§ EXERCISE AIM
All that is needed is the first stretch of the listing below, repeated exactly and ending with the line that contains "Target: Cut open". Pictures are to be left out.

§ SOURCE MATERIAL
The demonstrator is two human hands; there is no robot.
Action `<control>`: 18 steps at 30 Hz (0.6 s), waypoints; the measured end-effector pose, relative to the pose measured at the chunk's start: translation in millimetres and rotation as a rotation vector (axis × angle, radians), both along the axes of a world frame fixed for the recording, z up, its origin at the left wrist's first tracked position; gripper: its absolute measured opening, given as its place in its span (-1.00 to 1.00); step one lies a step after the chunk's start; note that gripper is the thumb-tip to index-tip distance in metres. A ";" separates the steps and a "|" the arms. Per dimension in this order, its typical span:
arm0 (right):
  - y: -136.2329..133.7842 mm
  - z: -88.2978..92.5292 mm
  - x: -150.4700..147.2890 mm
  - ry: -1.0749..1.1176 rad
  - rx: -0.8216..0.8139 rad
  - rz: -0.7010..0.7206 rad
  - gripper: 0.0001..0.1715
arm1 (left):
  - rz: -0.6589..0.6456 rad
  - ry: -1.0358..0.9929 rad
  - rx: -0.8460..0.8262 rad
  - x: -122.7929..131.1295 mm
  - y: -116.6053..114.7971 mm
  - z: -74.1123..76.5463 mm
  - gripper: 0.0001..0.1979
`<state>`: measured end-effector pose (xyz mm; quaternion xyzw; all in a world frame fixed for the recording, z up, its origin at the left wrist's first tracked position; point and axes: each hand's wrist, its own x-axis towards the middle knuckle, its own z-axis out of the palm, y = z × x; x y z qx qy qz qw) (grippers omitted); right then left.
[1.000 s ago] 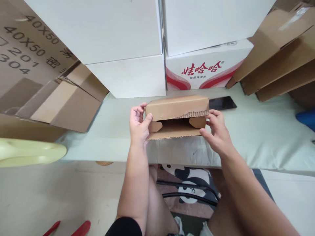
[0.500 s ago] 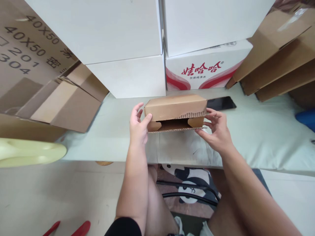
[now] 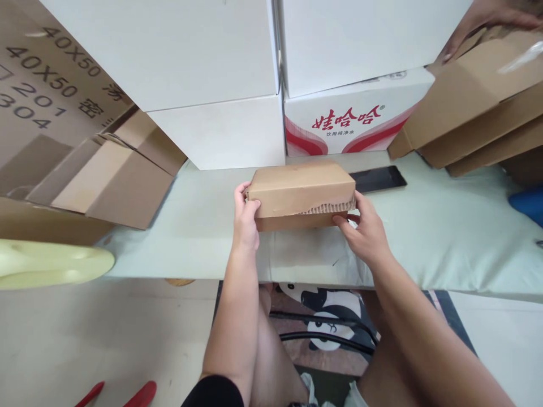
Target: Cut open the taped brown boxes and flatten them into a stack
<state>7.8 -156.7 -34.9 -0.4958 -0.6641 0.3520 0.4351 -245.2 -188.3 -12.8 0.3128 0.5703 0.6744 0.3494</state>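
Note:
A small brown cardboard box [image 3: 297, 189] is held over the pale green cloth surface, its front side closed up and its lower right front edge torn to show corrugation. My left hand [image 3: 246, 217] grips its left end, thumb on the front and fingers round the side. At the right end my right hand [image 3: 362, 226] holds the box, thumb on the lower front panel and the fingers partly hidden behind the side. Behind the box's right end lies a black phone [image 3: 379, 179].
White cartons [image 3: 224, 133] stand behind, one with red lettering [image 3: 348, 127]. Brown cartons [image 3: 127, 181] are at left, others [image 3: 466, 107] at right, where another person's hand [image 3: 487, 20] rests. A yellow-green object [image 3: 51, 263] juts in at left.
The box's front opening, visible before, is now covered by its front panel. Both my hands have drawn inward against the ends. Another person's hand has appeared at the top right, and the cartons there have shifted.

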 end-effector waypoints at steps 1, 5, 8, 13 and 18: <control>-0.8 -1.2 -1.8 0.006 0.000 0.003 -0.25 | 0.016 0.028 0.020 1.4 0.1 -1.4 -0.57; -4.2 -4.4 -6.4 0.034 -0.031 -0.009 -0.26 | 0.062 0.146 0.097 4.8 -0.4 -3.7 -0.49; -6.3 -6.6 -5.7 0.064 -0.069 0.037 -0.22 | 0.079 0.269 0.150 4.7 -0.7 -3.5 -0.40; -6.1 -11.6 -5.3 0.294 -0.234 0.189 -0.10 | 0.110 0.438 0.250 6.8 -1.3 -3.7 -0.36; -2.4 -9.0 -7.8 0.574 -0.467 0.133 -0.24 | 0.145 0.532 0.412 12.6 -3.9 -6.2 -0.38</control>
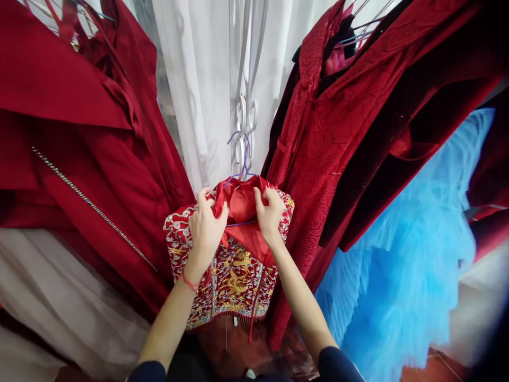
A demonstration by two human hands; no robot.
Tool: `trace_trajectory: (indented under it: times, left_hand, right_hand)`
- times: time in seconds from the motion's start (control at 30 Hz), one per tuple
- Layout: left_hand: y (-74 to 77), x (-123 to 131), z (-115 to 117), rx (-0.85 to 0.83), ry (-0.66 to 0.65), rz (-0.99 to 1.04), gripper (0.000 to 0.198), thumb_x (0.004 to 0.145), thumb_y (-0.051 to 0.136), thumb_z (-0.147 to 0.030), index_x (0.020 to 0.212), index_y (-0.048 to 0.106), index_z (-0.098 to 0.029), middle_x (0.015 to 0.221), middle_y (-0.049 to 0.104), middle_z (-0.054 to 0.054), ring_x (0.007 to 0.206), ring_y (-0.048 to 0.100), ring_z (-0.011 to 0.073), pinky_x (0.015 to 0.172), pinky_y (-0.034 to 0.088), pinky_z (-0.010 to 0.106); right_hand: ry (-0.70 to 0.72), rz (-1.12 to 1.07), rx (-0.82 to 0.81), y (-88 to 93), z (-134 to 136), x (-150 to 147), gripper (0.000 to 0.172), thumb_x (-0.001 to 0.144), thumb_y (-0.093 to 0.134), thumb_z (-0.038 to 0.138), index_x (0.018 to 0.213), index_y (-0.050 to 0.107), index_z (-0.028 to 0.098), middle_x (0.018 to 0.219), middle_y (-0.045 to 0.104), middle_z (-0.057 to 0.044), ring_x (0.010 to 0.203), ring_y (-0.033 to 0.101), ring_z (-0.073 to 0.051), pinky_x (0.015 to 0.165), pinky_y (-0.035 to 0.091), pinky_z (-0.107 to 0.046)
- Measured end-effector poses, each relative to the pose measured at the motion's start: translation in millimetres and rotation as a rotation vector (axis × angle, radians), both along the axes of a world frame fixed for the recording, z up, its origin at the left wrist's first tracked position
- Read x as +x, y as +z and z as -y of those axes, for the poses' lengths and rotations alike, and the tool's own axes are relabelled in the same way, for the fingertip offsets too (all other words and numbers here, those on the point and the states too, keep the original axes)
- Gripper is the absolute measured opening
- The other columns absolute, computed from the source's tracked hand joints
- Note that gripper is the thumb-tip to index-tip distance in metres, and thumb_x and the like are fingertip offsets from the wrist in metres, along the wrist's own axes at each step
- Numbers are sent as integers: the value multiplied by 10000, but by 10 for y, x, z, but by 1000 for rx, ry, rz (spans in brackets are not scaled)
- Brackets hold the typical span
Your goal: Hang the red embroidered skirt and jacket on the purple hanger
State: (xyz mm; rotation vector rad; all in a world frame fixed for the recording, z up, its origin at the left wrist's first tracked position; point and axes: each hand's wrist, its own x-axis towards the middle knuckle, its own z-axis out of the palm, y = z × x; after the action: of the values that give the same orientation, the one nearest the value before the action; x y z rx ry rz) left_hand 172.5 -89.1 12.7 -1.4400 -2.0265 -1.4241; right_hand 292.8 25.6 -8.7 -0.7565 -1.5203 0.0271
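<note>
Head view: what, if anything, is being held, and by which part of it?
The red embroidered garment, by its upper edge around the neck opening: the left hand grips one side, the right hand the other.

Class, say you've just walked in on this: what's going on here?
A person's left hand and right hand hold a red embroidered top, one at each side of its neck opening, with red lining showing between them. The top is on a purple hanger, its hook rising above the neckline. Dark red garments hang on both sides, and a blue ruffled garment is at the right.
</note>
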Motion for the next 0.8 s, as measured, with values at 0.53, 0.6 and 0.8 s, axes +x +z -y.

§ REPLY
The demonstrator is two human hands; there is no robot.
Action `<control>`: 18 steps at 30 Hz (0.6 s), waypoints; the measured end-effector pose, relative to the pose measured at the chunk's start: translation in millimetres and rotation as a rotation vector (axis × angle, radians), both along the axes of a world frame fixed for the recording, z up, its origin at the left wrist's first tracked position; gripper: its absolute measured opening, given as its place in its span (-1.00 to 1.00); step one lies a step after the chunk's start; note that gripper is the thumb-tip to index-tip distance in metres. A ";" separates the steps and a "|" the arms. Per dimension in this order, its typical span:
arm0 (right):
  - y: -136.2329..133.7842 mm
  - z: -88.2978..92.5292 mm
  - x: -150.4700..147.2890 mm
  - ry: -1.0749..1.1176 rad
  - rx: -0.8216..0.8139 rad
  - rz: -0.7010..0.7206 rad
  - gripper: 0.0001..0.1715
arm1 (left):
  - rz: -0.6589..0.6456 rad
  - ry: -1.0358..0.9929 rad
  - rx: -0.8460..0.8262 rad
  - x: -122.7929..131.1295 mm
  - y: -116.6053..114.7971 mm
  - z: -74.1123..76.5463 mm
  - gripper: 0.0001..0.1979
`<state>`: measured end-effector pose (xyz mm; quaternion xyzw; all in a world frame fixed for the recording, z up, its origin at the left wrist's first tracked position; point and axes: each hand's wrist, its own x-axis towards the middle knuckle, its own z-axis out of the palm, y = z × x; x y z qx qy qz qw) (grippers omitted); right then left.
[1.000 s ago] 
[0.500 s ago] 
[now] 
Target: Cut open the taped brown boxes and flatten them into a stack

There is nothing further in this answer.